## [Task data]

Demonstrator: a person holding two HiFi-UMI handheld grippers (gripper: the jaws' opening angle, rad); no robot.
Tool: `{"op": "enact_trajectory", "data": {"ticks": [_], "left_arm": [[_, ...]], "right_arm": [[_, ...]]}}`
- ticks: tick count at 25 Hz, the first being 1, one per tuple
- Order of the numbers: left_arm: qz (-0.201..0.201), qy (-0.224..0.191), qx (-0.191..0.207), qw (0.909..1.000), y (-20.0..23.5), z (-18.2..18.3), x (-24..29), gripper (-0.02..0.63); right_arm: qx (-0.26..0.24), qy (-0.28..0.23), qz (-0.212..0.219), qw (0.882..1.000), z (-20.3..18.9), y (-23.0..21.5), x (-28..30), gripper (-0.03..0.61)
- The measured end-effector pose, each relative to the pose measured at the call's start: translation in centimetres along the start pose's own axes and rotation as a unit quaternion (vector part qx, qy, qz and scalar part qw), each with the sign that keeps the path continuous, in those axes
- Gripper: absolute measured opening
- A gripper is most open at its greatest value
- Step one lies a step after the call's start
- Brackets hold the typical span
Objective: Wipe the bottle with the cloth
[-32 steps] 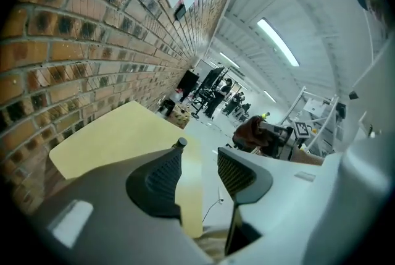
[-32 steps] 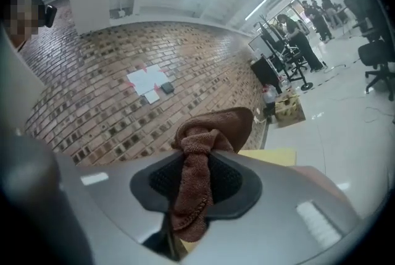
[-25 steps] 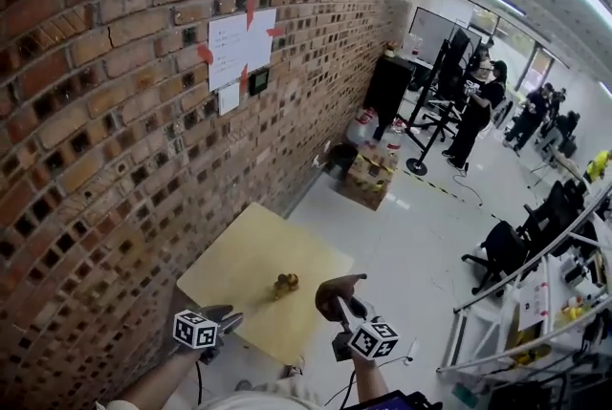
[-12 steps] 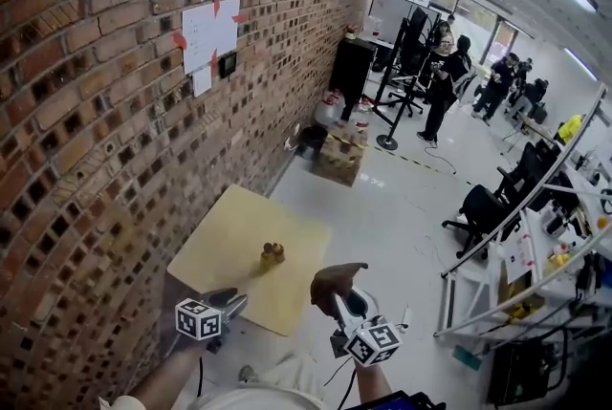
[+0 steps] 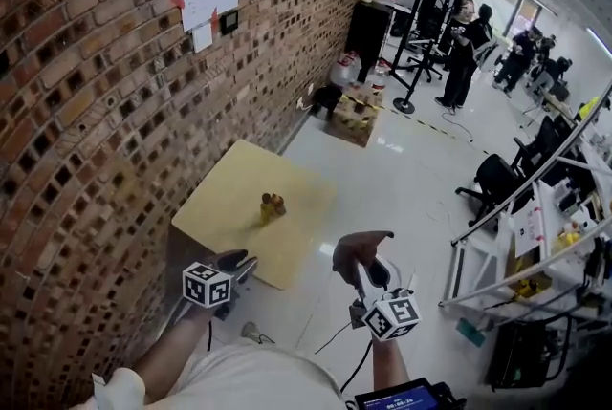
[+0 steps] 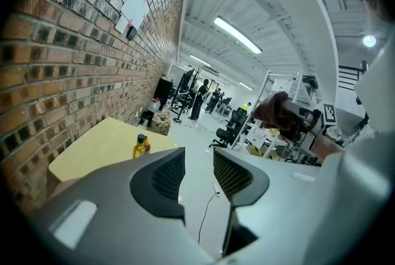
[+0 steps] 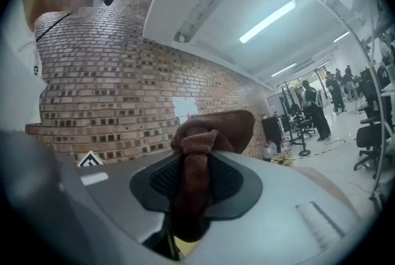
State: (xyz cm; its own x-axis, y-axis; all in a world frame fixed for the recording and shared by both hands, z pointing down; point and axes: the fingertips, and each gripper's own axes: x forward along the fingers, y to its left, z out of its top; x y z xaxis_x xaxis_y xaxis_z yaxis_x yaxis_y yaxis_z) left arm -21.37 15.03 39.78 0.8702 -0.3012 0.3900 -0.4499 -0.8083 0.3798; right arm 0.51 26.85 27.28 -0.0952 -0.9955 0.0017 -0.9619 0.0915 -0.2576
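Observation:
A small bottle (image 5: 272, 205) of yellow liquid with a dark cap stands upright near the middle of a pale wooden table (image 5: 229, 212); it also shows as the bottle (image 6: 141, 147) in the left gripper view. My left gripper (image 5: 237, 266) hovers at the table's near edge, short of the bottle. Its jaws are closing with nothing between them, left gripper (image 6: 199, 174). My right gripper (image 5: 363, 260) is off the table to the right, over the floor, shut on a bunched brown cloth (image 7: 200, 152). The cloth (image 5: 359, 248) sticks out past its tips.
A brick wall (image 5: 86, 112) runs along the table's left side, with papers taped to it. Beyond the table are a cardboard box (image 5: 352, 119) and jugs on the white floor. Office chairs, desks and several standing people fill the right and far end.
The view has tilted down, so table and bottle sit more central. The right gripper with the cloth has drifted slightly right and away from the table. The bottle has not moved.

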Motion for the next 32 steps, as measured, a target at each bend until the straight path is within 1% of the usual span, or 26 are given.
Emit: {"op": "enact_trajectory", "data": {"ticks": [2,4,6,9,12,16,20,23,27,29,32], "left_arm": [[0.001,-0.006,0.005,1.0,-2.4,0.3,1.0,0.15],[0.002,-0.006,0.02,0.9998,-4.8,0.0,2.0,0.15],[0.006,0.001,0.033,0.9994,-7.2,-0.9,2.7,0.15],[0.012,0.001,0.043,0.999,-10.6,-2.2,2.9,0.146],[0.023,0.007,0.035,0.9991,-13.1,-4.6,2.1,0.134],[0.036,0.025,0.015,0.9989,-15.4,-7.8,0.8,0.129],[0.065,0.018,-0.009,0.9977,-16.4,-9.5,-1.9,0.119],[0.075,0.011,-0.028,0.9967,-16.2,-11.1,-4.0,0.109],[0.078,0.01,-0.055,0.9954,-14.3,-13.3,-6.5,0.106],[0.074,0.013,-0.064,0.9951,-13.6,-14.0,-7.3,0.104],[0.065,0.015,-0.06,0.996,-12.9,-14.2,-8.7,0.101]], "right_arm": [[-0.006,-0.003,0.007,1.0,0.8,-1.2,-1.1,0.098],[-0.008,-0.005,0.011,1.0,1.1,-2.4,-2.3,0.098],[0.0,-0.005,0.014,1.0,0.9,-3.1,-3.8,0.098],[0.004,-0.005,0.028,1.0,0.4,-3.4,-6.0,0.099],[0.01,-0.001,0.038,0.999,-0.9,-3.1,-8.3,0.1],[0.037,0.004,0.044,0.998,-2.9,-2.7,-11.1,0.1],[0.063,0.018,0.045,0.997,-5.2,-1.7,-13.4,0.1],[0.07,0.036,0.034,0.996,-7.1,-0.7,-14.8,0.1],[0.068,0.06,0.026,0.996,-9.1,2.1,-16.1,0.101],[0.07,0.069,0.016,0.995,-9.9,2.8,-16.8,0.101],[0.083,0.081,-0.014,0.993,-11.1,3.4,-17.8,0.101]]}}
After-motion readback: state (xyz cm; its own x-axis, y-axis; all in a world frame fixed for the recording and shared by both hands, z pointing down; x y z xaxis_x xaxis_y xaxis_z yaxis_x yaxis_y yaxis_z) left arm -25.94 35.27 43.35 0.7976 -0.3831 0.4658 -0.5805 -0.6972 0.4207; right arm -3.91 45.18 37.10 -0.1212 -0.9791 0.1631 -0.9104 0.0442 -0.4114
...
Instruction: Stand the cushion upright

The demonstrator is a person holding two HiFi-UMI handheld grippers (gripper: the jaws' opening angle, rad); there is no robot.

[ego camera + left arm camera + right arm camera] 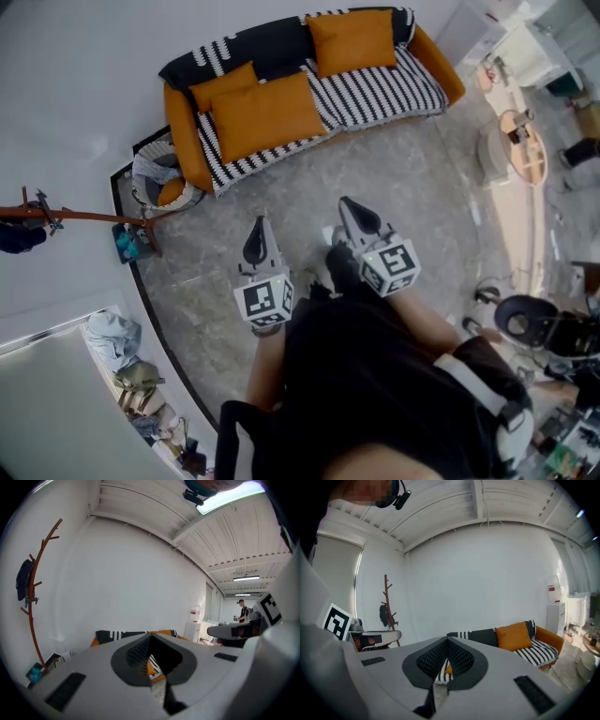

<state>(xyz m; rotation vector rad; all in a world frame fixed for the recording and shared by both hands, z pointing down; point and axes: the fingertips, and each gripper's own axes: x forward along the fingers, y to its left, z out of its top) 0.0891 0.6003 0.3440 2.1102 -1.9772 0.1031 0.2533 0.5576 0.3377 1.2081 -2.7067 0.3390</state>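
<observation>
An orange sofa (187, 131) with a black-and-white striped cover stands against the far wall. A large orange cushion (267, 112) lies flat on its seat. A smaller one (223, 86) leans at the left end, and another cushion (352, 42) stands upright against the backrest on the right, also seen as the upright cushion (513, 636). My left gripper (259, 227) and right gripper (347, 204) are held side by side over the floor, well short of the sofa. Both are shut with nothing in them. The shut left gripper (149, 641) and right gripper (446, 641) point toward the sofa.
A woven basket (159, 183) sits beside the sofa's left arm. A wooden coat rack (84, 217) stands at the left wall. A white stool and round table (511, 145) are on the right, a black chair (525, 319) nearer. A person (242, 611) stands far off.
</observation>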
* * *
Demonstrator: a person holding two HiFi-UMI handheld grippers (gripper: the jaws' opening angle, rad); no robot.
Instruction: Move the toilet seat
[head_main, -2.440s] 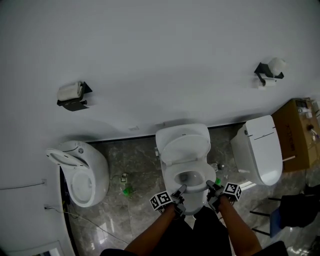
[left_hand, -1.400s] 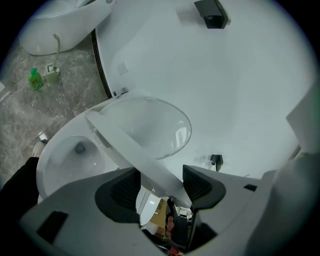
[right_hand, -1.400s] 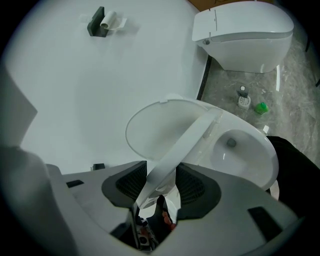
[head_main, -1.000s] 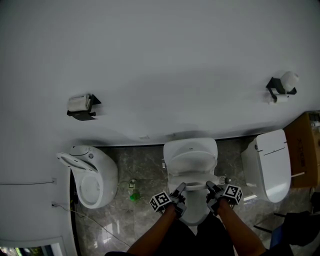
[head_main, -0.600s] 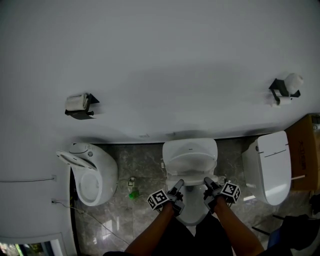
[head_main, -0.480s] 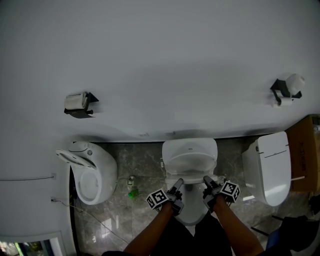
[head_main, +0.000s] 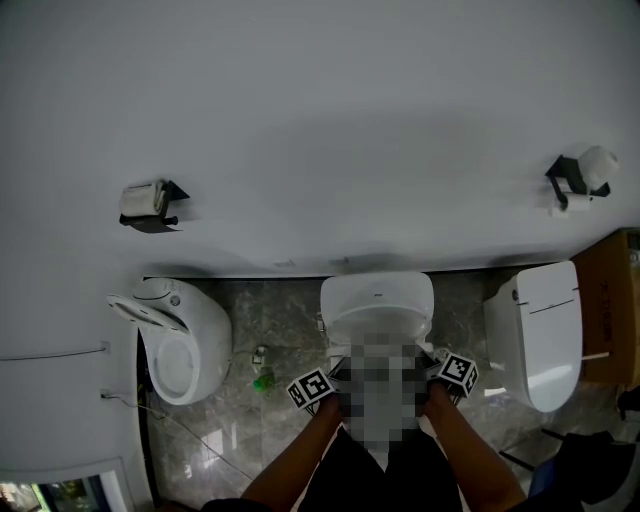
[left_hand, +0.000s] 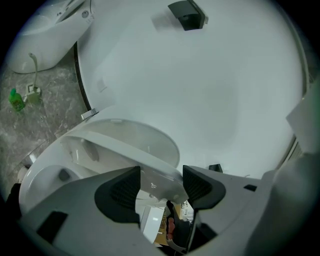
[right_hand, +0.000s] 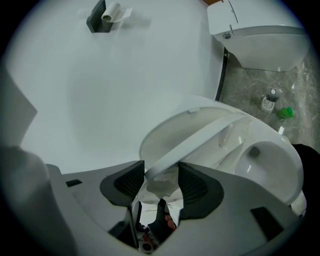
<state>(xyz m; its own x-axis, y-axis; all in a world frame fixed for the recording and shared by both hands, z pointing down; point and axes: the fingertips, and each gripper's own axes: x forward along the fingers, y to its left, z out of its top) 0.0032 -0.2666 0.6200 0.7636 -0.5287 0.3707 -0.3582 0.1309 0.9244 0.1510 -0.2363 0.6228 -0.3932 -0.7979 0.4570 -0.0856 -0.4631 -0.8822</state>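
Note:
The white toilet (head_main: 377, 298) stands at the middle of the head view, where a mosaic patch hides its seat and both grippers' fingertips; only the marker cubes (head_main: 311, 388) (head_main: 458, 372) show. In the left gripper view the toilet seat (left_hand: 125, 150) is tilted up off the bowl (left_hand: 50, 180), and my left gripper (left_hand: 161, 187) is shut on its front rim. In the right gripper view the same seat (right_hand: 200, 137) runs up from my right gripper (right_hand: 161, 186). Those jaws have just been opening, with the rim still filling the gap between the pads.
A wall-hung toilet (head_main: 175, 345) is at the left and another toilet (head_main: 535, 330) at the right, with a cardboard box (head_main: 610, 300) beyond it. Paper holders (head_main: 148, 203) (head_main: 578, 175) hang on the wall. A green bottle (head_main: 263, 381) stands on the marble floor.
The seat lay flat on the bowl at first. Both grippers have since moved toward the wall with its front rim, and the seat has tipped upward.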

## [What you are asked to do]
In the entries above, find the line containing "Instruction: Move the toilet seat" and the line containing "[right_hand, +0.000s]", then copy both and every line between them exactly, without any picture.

## [The completed task]
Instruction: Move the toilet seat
[head_main, -2.440s] 
[left_hand, -1.400s] 
[right_hand, -1.400s] 
[head_main, -1.000s] 
[head_main, -0.600s] 
[head_main, -0.480s] 
[head_main, +0.000s] 
[left_hand, +0.000s] 
[right_hand, +0.000s] 

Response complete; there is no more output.